EXERCISE AIM: Write out the data again in full, keeping every character the same.

______

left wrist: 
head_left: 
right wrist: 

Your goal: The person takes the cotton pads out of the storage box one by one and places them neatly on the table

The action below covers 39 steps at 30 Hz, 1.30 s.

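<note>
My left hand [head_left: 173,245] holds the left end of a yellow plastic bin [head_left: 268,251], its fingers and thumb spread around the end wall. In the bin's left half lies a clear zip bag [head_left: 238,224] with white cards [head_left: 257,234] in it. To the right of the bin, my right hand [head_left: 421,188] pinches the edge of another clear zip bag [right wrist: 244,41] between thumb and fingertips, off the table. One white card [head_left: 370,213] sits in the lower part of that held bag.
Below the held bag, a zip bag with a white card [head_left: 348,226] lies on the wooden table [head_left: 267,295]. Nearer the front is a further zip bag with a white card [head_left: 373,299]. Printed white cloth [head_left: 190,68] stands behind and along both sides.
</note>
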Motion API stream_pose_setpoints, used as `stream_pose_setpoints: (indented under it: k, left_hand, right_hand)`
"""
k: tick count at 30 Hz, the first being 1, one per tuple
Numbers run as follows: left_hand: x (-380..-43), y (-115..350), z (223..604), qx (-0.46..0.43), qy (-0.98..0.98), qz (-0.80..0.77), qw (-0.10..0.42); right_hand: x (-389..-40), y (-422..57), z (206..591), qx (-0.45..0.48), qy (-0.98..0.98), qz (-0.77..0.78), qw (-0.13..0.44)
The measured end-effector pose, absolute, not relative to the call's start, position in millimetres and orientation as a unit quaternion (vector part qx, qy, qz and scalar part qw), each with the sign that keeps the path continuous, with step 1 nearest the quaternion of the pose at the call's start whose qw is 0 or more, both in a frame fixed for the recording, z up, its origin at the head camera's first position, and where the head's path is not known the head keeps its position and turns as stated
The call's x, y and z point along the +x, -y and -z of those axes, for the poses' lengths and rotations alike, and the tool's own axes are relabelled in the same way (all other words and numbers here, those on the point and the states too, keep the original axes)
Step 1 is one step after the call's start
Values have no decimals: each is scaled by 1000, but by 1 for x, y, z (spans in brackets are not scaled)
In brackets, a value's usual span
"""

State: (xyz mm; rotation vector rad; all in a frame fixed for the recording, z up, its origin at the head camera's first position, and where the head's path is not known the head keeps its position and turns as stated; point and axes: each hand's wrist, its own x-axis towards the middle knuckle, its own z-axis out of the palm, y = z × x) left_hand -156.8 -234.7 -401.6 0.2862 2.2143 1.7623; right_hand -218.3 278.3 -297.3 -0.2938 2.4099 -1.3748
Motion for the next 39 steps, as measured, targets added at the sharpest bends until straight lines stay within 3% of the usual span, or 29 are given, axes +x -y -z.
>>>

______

RESPONSE TO THE EXERCISE:
left wrist: 
head_left: 
right wrist: 

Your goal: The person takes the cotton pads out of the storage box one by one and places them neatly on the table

The action below covers 39 steps at 30 Hz, 1.30 s.

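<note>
My left hand [head_left: 173,245] holds the left end of a yellow plastic bin [head_left: 268,251], its fingers and thumb spread around the end wall. In the bin's left half lies a clear zip bag [head_left: 238,224] with white cards [head_left: 257,234] in it. To the right of the bin, my right hand [head_left: 421,188] pinches the edge of another clear zip bag [right wrist: 244,41] between thumb and fingertips, off the table. One white card [head_left: 370,213] sits in the lower part of that held bag.
Below the held bag, a zip bag with a white card [head_left: 348,226] lies on the wooden table [head_left: 267,295]. Nearer the front is a further zip bag with a white card [head_left: 373,299]. Printed white cloth [head_left: 190,68] stands behind and along both sides.
</note>
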Motion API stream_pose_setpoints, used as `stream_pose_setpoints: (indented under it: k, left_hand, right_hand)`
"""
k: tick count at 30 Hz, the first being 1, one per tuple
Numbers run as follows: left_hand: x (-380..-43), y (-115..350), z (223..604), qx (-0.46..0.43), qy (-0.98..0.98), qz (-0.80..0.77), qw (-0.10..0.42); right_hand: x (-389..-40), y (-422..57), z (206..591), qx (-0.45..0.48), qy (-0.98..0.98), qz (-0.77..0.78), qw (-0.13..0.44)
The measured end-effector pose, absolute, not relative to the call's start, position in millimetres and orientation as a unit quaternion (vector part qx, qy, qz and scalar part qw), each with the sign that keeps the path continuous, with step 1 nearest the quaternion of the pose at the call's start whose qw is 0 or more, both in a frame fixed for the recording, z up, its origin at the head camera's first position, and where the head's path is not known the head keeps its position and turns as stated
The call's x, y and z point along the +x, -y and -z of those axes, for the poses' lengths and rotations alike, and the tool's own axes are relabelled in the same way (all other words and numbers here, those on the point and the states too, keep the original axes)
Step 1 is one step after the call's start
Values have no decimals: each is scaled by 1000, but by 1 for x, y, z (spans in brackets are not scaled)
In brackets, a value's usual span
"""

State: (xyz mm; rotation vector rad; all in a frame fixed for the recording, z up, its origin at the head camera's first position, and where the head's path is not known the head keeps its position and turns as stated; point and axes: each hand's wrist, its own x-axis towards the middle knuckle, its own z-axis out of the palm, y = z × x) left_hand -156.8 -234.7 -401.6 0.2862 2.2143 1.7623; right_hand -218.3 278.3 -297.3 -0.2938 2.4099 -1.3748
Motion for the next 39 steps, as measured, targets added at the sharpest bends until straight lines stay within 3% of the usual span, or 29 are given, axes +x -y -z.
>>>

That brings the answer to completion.